Leaving the pictures aside, repeat each line below exactly.

─── COLLECTED MATERIAL ───

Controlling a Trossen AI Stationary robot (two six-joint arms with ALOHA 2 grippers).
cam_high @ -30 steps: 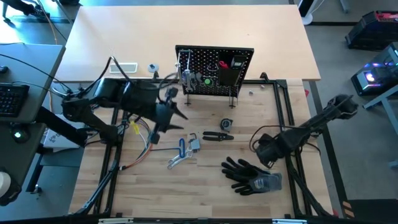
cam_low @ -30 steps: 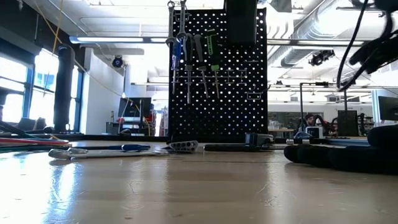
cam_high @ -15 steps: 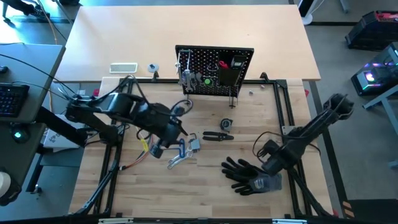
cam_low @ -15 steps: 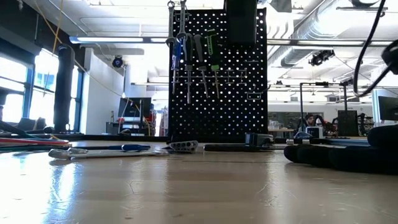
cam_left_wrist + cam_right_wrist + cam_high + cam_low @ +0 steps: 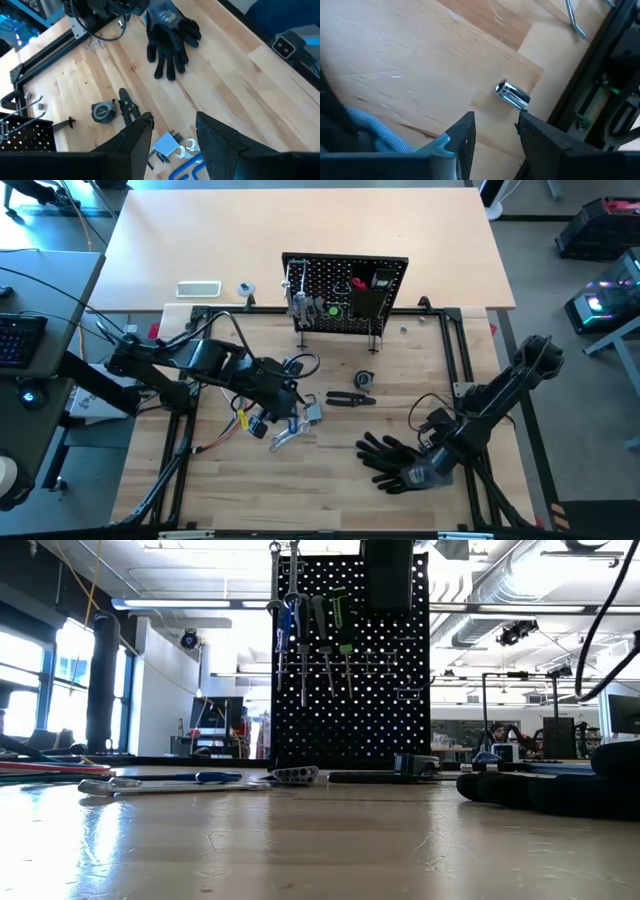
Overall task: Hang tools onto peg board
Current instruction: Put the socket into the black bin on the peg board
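We see the black peg board [image 5: 345, 292] standing upright, drivers hanging on it. Silver wrenches [image 5: 288, 435] and black pliers [image 5: 349, 398] lie flat before it.

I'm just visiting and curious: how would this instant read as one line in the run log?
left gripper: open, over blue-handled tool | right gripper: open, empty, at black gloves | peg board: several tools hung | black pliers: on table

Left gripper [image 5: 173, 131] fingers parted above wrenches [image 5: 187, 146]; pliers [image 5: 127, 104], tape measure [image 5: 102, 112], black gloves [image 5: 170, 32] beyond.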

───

_RESPONSE TO THIS EXERCISE:_
Controlling a Trossen AI Stationary robot (two six-joint arms with ALOHA 2 grippers).
cam_high @ -30 steps: 
cam_low @ -30 steps: 
cam_high @ -15 steps: 
cam_low @ -15 steps: 
cam_left_wrist + cam_right_wrist + cam_high + cam_low @ +0 steps: 
Overall task: Hang tools onto peg board
Current instruction: Put the socket into the black bin on the peg board
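We see the black peg board [image 5: 345, 292] standing upright, drivers hanging on it. Silver wrenches [image 5: 288, 435] and black pliers [image 5: 349, 398] lie flat before it.

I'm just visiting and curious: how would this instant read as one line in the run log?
left gripper: open, over blue-handled tool | right gripper: open, empty, at black gloves | peg board: several tools hung | black pliers: on table

Left gripper [image 5: 173, 131] fingers parted above wrenches [image 5: 187, 146]; pliers [image 5: 127, 104], tape measure [image 5: 102, 112], black gloves [image 5: 170, 32] beyond.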

No additional work remains on the exercise.